Assignment.
Wherever pictures appear in the listing below, leave them out, and copy exactly, and only, everything from the line with "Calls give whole" down to the line with "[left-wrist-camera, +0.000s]".

Given information.
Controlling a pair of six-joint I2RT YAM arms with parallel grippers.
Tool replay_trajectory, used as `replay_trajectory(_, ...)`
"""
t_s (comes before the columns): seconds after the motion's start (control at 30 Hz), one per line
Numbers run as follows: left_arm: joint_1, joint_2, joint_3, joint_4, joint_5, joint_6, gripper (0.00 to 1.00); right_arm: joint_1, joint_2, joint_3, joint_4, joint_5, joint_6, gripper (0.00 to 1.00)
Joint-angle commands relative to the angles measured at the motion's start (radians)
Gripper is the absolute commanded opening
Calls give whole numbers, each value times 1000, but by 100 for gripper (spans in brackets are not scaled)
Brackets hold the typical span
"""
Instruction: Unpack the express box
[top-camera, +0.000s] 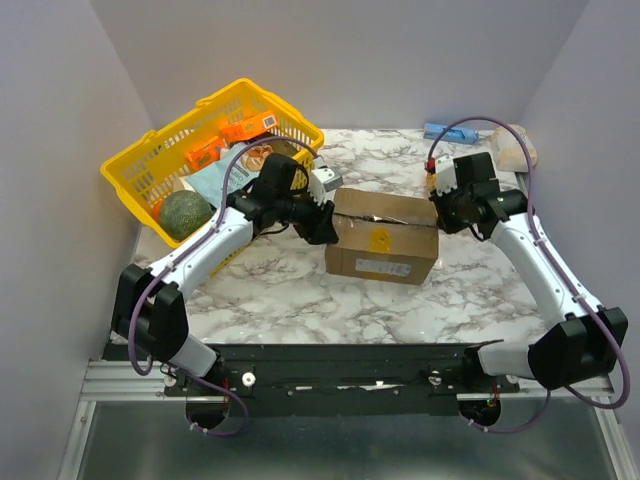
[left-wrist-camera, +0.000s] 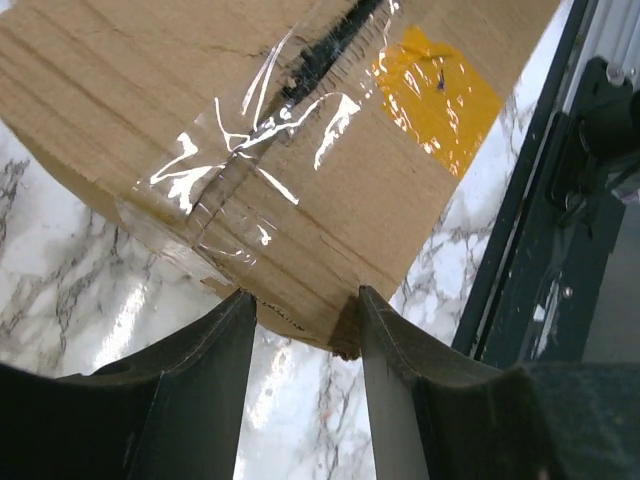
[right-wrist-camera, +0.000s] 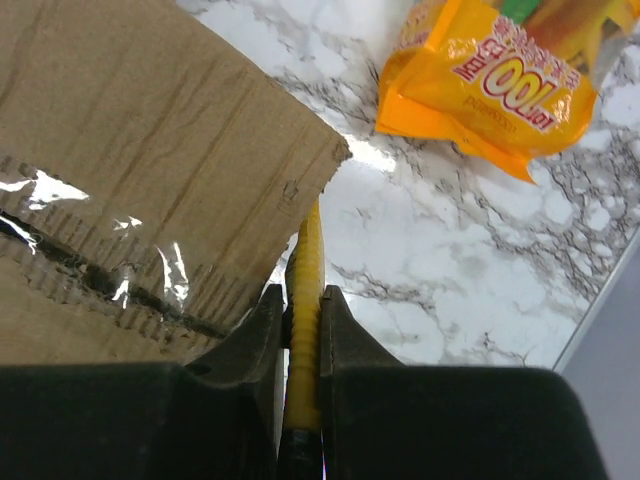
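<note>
"100" in red, on orange snack packet (right-wrist-camera: 490, 75)

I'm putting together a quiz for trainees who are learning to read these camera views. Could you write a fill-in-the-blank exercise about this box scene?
1. Clear ___ covers the top seam of the express box.
2. The thin tool pinched between the right fingers is ___.
3. A ___ of the box sits between the left fingers.
4. The round green object lies in the yellow ___.

Missing words: tape; yellow; corner; basket.
</note>
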Motion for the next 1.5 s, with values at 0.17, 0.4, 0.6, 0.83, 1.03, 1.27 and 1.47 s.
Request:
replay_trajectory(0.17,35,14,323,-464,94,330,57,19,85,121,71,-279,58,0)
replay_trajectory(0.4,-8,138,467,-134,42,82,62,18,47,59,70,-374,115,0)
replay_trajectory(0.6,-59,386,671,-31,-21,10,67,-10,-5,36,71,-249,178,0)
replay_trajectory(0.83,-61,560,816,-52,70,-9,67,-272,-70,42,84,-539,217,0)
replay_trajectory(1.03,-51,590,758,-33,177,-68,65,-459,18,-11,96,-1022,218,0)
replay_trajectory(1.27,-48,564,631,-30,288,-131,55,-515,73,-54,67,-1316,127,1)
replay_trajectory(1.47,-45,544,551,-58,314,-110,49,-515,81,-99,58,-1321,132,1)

Result for this task.
Calls give whole numbers, each value times 1000, but by 100 for gripper (spans in brackets are not scaled)
Brackets hold the typical span
"""
Instruction: Unpack the express box
[top-camera, +0.000s] 
[left-wrist-camera, +0.000s] 

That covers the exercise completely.